A: HHS does not define culture. Section 1808 addresses only race, color, or national origin, and does not directly address the consideration of culture in placement decisions. A public agency is not prohibited from the nondiscriminatory consideration of culture in making placement decisions. However, a public agency's consideration of culture must comply with Section 1808 in that it may not use culture as a replacement for the prohibited consideration of race, color or national origin.

26. Provide examples of what is meant by delay and denial of placement in foster care, excluding situations involving adoption.
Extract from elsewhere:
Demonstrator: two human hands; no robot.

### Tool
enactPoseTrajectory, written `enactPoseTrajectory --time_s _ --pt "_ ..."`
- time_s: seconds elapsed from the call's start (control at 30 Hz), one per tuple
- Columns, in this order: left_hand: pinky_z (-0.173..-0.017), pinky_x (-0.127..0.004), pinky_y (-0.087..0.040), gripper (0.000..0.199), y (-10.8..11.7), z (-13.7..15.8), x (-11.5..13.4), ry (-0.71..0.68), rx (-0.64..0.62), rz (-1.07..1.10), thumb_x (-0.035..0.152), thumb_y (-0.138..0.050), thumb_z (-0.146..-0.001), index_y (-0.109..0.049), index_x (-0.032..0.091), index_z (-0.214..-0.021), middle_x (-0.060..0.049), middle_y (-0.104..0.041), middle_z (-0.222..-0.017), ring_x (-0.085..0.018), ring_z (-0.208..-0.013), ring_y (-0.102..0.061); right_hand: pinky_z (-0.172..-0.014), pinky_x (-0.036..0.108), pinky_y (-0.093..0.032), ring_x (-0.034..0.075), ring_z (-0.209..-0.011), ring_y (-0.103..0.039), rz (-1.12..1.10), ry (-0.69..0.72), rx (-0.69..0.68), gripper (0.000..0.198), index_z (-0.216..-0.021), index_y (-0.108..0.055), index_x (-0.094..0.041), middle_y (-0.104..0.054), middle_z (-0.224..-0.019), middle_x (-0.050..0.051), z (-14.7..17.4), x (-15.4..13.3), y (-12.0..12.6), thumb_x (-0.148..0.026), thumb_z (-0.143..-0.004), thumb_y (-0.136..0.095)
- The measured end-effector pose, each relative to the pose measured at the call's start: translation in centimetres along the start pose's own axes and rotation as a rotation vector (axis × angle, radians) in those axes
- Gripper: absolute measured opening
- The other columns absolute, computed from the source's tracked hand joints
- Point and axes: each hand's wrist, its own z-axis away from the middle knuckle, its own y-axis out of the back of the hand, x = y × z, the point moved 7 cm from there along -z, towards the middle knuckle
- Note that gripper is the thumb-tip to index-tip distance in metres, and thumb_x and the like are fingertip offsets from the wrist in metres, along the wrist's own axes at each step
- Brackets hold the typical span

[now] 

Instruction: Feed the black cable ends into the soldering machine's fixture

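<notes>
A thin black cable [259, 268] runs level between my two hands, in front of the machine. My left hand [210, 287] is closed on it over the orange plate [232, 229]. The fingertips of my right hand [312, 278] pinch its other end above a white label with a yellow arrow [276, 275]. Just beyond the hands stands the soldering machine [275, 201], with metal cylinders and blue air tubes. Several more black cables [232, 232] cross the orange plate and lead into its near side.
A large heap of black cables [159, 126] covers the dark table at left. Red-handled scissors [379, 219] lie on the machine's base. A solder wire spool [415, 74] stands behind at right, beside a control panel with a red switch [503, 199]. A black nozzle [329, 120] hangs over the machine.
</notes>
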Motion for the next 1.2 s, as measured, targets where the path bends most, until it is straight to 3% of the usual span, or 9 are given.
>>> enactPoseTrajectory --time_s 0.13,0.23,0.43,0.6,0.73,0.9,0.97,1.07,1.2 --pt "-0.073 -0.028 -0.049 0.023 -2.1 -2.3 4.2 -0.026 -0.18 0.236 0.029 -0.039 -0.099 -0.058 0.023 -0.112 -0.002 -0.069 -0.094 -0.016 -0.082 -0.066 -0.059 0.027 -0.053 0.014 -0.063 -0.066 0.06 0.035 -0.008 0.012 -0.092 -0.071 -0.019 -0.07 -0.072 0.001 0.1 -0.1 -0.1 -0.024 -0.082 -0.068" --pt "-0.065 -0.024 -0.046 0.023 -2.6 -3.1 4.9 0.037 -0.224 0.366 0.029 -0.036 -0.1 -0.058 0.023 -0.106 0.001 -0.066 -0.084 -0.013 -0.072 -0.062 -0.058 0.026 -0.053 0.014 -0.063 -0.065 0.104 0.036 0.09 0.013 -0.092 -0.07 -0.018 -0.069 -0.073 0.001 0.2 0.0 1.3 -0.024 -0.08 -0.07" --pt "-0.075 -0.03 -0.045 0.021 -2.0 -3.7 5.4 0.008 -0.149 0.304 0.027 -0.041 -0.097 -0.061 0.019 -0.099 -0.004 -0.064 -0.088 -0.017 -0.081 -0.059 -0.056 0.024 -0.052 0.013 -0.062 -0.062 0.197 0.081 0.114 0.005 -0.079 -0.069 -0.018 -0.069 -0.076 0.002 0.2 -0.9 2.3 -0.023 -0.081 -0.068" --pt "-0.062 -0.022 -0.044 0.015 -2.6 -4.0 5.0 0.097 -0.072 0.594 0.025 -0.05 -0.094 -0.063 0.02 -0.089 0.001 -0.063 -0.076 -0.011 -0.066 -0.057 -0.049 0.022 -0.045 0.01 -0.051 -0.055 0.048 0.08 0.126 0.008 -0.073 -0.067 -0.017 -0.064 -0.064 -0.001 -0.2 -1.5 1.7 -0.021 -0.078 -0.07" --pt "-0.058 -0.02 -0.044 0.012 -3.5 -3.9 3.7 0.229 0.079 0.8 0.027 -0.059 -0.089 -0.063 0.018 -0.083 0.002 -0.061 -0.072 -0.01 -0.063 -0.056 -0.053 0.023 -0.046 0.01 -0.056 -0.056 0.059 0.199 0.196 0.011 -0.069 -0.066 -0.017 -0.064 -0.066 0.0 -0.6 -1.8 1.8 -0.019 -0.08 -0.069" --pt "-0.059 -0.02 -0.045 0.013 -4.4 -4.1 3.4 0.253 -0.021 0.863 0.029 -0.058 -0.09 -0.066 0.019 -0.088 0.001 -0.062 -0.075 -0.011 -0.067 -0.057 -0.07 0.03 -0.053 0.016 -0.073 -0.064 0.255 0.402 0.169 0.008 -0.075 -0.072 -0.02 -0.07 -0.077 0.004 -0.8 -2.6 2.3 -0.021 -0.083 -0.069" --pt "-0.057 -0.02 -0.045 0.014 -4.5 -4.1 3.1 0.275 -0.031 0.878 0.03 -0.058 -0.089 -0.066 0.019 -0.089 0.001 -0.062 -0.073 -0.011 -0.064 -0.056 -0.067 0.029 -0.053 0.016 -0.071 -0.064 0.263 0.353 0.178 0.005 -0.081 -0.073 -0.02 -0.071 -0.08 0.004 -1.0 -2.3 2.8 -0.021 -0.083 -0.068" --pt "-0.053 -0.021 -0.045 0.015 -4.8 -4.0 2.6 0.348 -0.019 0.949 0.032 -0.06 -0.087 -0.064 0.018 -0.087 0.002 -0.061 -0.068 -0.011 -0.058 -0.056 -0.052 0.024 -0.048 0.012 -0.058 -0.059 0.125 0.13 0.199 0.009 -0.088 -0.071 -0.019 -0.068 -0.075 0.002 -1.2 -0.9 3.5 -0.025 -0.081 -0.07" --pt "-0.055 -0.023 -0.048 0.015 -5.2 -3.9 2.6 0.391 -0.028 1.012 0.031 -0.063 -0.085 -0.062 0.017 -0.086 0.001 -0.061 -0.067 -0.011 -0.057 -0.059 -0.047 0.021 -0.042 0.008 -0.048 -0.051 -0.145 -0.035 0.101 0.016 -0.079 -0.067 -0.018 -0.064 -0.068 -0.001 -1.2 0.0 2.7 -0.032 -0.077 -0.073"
A: Following are some examples of delay or denial in foster care placements:

  1. A white newborn baby's foster placement is delayed because the social worker is unable to find a white foster home; the infant is kept in the hospital longer than would otherwise be necessary and is ultimately placed in a group home rather than being placed in a foster home with a minority family.
  2. A minority relative with guardianship over four black children expressly requests that the children be allowed to remain in the care of a white neighbor in whose care the children are left. The state agency denies the white neighbor a restricted foster care license which will enable her to care for the children. The agency's license denial is based on its decision that the best interests of the children require a same-race placement, which will delay the permanent foster care placement. There was no individualized assessment or evaluation indicating that a same-race placement is actually in the best interests of the children.
  3. Six minority children require foster placement, preferably in a family foster home. Only one minority foster home is available; it is only licensed to care for two children. The children remain in emergency shelter until the agency can recertify and license the home to care for the six children. The children remain in an emergency shelter even though a white foster home with capacity and a license to care for six children is available.
  4. Different standards may be applied in licensing white versus minority households resulting in delay or denial of the opportunity to be foster parents.
  5. Foster parent applicants are discouraged from applying because they are informed that waiting children are of a different race.
  6. There are placement delays and denials when states or agencies expend time seeking to honor the requests of biological parents that foster parents be of the same race as the child.